One Day at A Time
He talked about his dreams, what many he had; tales of giants in suits of armor, leaping from cloud to cloud. And when he looked up at the stars, you could see them in his eyes. They reflected the alluring summer night, as he pointed out constellations like Orion and Ursa Major. Others thought he was crazy, but I was intrigued. I swear those nights, every creature in a five mile radius stopped to listen to him. It was beautiful and chaotic; it was everything. Those nights we thought we were invincible, and I remember whispering to him so softly.
“Do you think we’re going to live forever?”
“I think we might as well try.”
And after all the discussion, the back and forth exchange and me falling absolutely in love with your entire being, I didn’t think I could’ve fallen harder. But I did. And I don’t want to get up.
Look at me, talking about you like you’re not right in front of me, six feet under. Here I am, at your grave, all by myself with nothing but our memories to keep me company. Most people wear black to cemeteries, but I couldn’t bring myself to wear something so boring to honor someone who was nothing but the opposite. I have fake flowers, but I want you to know that it’s not because I don’t think you’re worth real ones. I just wanted something a little bit more permanent. You’re worth a million and one roses but all I have are these stupid plastic daisies and I’m sorry.

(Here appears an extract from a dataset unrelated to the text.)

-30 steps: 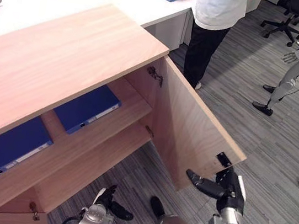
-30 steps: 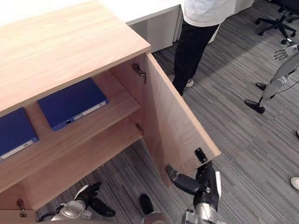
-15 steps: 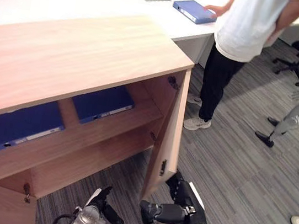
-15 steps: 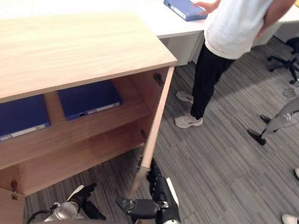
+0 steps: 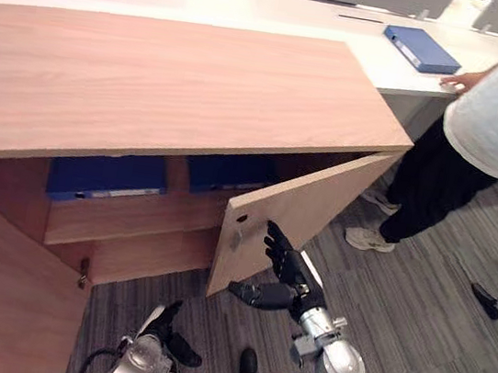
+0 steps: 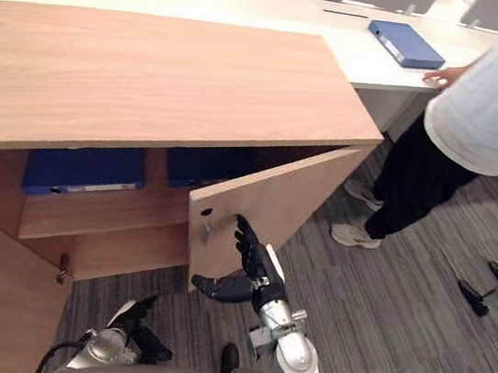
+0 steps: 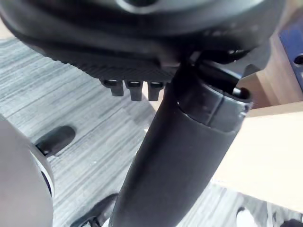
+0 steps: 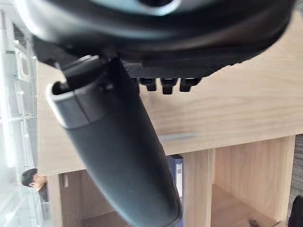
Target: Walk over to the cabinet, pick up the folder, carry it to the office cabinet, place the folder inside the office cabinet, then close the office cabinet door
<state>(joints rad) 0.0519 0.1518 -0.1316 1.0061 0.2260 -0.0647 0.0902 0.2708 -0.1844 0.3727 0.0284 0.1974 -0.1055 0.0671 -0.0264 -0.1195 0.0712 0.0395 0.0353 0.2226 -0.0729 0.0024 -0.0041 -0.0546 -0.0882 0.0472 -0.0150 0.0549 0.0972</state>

You drank your coffee black, and I couldn’t stand the bitter taste in my mouth but I never thought that something like this would taste so much worse. You laughed at my nonsensical, overdramatic way of acting like it was the worst thing to hit my taste buds. It wasn’t. Hearing your final goodbye and watching you let go was the worst taste that I’ve ever had to face alone. It’s the salt of the tear rolling down my cheeks that has made me unable to stand up straight since.
Usually a long drive would do the trick, enough to take my mind off the pain. But every single time I look ahead I see you lying there on the road in pain and it's enough to almost send me spiraling out of control. Now when I drive my radio has to be loud enough to drown out my thoughts, and it can't be some love song from any old country station that used to bring us both so much joy. All I can picture is you in the passenger seat, throwing your head back laughing at my vain attempt of a Shania Twain song. Then I blink and the light disappears. My world has been blue since you've left and I'm really trying to find out why that is but for now, it remains a mystery.
I had fallen in love with you more times than I can count, and I'm not sure if I can even count because I only counted to one stopped. I kept showing you the way out because I wanted to see if you would leave or if you would find a way lock the door, and I was too busy tearing the doors off the hinges for me to realize that you were trying to bolt them shut. I guess I'm left asking the window panes where I went wrong. They say you're only as good as the company you keep, so I guess that's why I haven't been doing so well since you've been gone.
So now I lay down these daisies on the dirt and pray to God that the message was received. That you know just how much you affected me, how much seeing the overturned car laying on the freeway affected me. How much the disgusting drunkard who got to walk away with nothing but a scratch affected me. The weight of your absence is so heavy I can't remember what it feels like to breathe without gasping. It all changed me, and each day my smile fades a little more but I guess I just have to take it one day at a time. I have to take this life without you one day at a time and it's going to be hard for a really long time but I'll get through it. You always told me I could get through anything.
So thank you. For everything. I love you and I'll be seeing you.